Radboud University Nijmegen, Institute for Molecules and Materials, Electronic Structure of Materials, Nijmegen, The Netherlands.
Phys Chem Chem Phys. 2011 Apr 7;13(13):6043-52. doi: 10.1039/c0cp01540g. Epub 2011 Feb 22.
The lithium amide (LiNH(2)) + lithium hydride (LiH) system is one of the most attractive light-weight materials options for hydrogen storage. Its dehydrogenation involves mass transport in the bulk (amide) crystal through lattice defects. We present a first-principles study of native point defects and dopants in LiNH(2) using density functional theory. We find that both Li-related defects (the positive interstitial Li(i)(+) and the negative vacancy V(Li)(-)) and H-related defects (H(i)(+) and V(H)(-)) are charged. Li-related defects are most abundant. Having diffusion barriers of 0.3-0.5 eV, they diffuse rapidly at moderate temperatures. V(H)(-) corresponds to the NH ion. It is the dominant species available for proton transport with a diffusion barrier of ∼0.7 eV. The equilibrium concentration of H(i)(+), which corresponds to the NH(3) molecule, is negligible in bulk LiNH(2). Dopants such as Ti and Sc do not affect the concentration of intrinsic defects, whereas Mg and Ca can alter it by a moderate amount. Ti and Mg are easily incorporated into the LiNH(2) lattice, which may affect the crystal morphology on the nano-scale.

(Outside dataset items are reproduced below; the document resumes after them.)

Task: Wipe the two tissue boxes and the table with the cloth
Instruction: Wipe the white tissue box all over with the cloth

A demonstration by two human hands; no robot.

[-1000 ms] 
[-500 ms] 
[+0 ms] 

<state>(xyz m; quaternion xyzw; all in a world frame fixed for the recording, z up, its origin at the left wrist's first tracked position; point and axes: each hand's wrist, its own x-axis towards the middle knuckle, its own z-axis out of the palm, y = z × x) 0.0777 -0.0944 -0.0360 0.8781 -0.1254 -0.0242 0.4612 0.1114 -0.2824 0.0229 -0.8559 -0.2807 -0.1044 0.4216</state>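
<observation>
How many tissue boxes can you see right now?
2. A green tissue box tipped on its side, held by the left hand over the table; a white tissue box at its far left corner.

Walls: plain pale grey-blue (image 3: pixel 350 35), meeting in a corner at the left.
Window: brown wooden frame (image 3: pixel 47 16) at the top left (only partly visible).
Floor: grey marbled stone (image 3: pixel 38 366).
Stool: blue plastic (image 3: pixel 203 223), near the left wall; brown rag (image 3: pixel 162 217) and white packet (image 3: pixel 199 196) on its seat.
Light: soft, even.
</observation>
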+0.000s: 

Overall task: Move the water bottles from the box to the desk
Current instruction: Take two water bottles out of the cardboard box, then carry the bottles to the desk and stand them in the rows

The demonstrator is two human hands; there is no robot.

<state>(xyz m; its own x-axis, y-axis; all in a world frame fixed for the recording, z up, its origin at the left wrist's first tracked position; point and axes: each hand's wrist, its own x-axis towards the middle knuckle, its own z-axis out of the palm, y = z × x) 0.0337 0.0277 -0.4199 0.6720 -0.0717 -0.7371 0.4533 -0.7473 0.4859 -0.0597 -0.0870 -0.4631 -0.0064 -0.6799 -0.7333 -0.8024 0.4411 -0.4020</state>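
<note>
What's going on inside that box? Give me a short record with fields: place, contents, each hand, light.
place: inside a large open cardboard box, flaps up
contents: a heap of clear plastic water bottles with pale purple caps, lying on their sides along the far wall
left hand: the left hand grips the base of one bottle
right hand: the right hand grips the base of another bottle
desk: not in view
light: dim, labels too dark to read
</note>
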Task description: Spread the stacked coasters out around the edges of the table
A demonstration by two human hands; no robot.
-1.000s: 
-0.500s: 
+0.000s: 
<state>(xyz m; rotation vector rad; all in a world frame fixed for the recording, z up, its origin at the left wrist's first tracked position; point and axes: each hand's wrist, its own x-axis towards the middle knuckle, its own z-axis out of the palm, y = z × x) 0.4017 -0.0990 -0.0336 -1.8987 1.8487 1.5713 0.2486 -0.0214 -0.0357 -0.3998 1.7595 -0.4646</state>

氨基锂(LiNH(2)) + 氢化锂(LiH)系统是最有吸引力的几种轻质储氢材料选项之一。其脱氢过程涉及通过晶格缺陷在体相(酰胺)晶体中的质量传输。我们使用密度泛函理论对 LiNH(2)中的本征点缺陷和掺杂剂进行了第一性原理研究。我们发现,Li 相关的缺陷(正间隙 Li(i)(+)和负空位 V(Li)(-))和 H 相关的缺陷(H(i)(+)和 V(H)(-))都是带电的。Li 相关的缺陷最为丰富。其扩散势垒为 0.3-0.5 eV,在中等温度下迅速扩散。V(H)(-)对应于NH离子。它是质子传输的主要物种,扩散势垒约为 0.7 eV。对应于 NH(3)分子的 H(i)(+)的平衡浓度在体相 LiNH(2)中可以忽略不计。掺杂剂如 Ti 和 Sc 不会影响本征缺陷的浓度,而 Mg 和 Ca 可以适度改变其浓度。Ti 和 Mg 很容易掺入 LiNH(2)晶格中,这可能会影响纳米尺度上的晶体形态。